Saved entries
.....

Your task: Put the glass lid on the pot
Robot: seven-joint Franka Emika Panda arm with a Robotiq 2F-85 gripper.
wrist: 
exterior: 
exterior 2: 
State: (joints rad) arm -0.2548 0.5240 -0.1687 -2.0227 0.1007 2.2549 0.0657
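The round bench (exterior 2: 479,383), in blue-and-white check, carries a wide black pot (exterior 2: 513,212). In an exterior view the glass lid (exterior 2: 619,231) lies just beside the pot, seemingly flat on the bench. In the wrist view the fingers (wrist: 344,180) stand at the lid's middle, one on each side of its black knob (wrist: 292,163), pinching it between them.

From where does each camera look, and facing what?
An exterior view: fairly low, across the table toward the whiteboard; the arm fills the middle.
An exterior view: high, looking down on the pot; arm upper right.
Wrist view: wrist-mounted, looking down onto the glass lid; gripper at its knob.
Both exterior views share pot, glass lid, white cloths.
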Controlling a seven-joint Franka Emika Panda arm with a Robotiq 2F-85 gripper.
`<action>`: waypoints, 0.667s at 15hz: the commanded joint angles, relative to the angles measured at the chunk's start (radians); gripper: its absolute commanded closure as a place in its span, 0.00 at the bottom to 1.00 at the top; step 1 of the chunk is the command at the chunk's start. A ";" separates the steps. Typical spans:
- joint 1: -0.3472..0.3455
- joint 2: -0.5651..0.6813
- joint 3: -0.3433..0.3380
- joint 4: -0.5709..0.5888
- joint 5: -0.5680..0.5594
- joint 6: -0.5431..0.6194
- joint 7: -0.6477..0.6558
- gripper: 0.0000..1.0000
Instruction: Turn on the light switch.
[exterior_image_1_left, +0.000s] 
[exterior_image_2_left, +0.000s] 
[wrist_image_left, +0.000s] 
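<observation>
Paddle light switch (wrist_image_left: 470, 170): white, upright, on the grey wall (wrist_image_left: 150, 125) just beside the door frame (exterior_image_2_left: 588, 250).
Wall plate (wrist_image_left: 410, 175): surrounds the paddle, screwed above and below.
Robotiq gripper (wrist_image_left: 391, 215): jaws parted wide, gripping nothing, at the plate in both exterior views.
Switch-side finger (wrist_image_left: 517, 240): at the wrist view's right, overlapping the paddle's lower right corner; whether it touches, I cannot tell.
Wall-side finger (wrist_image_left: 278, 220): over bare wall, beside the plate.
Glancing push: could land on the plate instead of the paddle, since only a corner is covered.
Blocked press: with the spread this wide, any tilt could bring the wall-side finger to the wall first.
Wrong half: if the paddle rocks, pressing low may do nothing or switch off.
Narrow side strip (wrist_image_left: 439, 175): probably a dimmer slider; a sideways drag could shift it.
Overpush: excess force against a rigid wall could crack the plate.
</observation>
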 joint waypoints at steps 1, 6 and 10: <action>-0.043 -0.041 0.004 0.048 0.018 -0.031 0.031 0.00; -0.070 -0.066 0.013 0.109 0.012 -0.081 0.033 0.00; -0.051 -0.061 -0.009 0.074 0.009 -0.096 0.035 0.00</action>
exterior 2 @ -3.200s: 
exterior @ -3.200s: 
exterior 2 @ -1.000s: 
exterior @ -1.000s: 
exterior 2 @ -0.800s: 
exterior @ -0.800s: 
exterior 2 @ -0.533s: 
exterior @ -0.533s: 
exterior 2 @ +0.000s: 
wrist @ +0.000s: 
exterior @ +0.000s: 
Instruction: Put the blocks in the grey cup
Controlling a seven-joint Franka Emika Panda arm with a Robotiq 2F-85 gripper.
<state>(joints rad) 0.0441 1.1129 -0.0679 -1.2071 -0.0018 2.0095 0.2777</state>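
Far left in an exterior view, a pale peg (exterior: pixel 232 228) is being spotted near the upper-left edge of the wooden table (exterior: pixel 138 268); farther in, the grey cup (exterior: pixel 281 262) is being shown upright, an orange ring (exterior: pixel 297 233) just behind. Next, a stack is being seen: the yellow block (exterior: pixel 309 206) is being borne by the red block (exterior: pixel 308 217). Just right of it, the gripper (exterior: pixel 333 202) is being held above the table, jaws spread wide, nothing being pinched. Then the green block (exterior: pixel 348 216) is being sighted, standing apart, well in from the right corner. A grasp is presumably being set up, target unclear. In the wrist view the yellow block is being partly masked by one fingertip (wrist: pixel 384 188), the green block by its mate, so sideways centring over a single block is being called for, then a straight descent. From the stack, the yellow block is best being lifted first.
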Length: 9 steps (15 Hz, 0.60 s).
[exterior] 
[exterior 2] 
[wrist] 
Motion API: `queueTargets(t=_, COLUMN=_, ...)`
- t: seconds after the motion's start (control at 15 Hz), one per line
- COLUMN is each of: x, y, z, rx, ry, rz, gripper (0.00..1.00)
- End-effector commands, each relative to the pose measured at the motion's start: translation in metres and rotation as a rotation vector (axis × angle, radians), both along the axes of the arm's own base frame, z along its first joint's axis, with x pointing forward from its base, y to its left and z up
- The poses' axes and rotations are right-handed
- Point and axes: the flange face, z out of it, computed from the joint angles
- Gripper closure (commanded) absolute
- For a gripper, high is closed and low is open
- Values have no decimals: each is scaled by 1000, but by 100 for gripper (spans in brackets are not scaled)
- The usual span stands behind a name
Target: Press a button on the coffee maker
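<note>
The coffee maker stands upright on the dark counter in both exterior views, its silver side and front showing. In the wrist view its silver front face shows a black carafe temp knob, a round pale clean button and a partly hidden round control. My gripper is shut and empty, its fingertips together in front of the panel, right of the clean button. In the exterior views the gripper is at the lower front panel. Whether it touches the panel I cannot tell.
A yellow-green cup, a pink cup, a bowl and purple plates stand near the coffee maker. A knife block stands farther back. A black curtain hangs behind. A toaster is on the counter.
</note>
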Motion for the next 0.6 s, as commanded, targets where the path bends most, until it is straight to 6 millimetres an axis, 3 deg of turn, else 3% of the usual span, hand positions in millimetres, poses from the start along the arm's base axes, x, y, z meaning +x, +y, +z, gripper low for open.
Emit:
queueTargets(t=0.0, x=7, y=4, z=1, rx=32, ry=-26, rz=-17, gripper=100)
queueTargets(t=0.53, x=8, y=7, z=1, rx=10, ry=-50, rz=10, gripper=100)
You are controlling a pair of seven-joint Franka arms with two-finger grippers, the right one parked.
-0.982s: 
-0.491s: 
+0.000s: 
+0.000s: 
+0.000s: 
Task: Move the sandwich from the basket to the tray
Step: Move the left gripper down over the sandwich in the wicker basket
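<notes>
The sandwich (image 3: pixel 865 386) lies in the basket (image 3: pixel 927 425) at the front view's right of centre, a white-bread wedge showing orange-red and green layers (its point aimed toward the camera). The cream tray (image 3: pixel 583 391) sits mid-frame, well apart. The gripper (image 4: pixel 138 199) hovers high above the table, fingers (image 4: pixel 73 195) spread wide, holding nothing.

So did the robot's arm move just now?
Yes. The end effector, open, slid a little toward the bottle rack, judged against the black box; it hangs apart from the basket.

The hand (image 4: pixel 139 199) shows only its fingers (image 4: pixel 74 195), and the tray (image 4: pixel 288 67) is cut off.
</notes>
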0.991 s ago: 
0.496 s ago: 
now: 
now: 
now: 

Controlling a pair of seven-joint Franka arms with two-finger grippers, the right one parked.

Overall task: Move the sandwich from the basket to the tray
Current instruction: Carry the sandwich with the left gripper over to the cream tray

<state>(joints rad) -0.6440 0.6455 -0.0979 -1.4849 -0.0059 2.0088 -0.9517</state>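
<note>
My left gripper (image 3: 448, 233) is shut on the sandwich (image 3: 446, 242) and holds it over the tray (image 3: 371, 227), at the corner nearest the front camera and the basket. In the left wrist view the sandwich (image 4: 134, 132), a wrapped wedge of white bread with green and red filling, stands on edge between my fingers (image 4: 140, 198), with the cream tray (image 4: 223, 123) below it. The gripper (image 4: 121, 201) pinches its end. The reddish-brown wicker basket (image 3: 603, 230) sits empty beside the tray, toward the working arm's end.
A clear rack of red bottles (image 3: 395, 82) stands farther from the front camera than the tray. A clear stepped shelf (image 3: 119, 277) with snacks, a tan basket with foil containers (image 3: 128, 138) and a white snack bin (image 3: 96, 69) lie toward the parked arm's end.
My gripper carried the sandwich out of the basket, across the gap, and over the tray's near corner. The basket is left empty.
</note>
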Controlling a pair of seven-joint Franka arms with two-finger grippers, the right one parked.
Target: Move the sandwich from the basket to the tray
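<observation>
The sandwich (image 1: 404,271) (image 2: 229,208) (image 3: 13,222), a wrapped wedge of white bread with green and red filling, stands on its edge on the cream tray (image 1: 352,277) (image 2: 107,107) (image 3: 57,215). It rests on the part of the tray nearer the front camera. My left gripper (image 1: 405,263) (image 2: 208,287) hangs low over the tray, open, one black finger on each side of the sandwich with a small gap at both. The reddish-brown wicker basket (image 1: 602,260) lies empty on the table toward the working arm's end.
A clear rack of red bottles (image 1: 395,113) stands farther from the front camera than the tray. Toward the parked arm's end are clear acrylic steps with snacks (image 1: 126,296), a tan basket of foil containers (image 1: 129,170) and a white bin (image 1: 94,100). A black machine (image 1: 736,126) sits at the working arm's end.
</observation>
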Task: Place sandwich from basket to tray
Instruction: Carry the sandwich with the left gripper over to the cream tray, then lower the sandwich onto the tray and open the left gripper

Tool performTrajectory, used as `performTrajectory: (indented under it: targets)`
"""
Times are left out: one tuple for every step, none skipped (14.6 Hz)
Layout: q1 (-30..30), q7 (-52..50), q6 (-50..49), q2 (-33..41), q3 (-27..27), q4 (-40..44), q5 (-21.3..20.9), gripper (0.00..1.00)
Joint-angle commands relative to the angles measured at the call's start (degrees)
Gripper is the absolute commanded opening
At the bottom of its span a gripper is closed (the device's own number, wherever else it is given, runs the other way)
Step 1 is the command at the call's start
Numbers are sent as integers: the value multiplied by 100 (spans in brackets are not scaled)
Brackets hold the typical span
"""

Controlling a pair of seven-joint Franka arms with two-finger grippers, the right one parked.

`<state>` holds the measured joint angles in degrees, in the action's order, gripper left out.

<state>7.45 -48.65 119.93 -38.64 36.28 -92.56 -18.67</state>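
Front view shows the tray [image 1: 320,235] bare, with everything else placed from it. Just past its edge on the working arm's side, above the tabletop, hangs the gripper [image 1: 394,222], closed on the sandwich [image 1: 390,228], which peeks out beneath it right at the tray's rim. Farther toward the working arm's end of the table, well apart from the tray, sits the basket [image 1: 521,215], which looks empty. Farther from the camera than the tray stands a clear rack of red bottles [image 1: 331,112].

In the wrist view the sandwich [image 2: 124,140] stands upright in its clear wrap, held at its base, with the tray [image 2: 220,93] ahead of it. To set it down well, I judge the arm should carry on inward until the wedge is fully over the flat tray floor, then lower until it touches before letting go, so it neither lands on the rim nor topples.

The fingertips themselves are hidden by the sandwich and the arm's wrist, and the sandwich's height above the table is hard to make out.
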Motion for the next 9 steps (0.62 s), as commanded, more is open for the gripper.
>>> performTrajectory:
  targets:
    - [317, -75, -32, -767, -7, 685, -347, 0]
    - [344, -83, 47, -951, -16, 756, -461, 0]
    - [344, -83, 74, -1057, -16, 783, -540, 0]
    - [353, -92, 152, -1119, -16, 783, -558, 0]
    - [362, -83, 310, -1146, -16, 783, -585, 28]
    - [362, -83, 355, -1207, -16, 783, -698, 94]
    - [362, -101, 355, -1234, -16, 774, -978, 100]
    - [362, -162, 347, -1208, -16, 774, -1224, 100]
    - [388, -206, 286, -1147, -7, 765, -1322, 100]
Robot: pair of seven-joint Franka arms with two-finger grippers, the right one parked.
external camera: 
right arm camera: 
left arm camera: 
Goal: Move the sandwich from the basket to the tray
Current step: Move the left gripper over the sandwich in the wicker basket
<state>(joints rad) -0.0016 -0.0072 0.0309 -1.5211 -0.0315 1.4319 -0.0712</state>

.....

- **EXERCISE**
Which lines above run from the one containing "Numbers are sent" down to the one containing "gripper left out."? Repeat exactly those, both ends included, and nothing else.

- **RESPONSE BOX**
Numbers are sent as integers: the value multiplied by 100 (spans in brackets are not scaled)
Brackets hold the typical span
"""

Controlling a pair of seven-joint Franka arms with two-finger grippers, the right one parked.

`<state>` holds the measured joint angles in degrees, in the action's order, gripper left out.

That completes the answer.